What DO you say, anyway? A lot of, "I'm here, and I'm listening, and I feel for you." Offer hope and real alternatives for help, not platitudes. Make absolutely certain this person is not left alone with the means to harm him/herself. If you don't know what else to do, ask others for help. You'd be surprised how many people have been there, and sought help themselves. Seek out your local suicide prevention hotline or crisis center.

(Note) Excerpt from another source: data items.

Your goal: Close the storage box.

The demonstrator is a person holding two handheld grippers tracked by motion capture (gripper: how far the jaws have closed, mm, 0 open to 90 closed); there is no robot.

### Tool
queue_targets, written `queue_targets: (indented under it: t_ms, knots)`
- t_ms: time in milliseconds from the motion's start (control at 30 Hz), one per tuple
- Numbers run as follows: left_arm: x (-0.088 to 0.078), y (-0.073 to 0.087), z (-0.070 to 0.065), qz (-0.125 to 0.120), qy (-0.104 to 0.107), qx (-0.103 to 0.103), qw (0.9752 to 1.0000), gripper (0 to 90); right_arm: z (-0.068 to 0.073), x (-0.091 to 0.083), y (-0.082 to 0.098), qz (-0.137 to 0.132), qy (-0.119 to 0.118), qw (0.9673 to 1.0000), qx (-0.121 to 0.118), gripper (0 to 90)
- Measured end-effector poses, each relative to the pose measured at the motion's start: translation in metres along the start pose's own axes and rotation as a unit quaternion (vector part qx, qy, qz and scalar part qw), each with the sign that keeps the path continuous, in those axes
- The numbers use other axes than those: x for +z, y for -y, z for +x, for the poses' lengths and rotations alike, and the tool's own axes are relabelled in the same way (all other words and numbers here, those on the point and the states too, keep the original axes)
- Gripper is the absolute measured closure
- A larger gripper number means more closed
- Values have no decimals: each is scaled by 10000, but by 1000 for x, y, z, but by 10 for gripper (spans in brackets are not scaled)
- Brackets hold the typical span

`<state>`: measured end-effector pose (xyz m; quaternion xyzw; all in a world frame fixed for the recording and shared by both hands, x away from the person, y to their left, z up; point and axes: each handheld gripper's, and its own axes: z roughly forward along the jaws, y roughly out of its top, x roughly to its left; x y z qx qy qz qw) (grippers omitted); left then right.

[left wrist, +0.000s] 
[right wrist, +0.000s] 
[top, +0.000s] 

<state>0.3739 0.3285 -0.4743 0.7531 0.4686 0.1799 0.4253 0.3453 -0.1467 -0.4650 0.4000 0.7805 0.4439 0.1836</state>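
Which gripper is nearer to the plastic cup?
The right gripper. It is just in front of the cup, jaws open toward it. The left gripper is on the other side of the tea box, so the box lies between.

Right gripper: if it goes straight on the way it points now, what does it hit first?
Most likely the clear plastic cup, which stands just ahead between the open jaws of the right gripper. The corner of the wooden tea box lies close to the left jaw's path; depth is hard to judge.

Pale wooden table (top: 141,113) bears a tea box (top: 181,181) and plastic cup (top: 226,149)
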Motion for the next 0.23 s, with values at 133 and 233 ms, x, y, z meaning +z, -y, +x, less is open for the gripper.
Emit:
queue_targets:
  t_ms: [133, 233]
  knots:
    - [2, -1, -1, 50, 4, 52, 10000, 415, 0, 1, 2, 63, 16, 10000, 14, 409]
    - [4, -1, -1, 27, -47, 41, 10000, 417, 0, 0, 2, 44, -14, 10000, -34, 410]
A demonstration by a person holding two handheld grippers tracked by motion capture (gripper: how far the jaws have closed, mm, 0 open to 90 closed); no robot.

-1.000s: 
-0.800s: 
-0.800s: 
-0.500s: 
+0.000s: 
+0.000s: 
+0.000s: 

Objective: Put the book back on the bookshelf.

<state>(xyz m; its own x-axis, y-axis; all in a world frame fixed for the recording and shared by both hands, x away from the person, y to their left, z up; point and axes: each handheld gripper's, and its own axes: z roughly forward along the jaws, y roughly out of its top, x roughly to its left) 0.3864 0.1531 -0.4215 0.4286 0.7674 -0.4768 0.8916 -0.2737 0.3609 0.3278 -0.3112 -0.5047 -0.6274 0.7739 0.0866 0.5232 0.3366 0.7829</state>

Remember that phone number? Good. Here's another place to get help: suicide.org.

And there's also:

1-800-SUICIDE (1-800-784-2433)


Please consider printing up this blog post, at least the information on how you can help someone, and keeping it close. You could really mean the difference between life and death for someone, not just this week but at any time.

2 comments:

Anonymous said...

Thanks for sharing your story. I actually have a friend who I think is depressed and I'm trying really hard to reach out to her. Reading this really hit home for me, thanks for writing and I'm glad things ended on a positive note.

Anonymous said...

Thank you so much for sharing. I'm sure your post has helped many people in one way or another.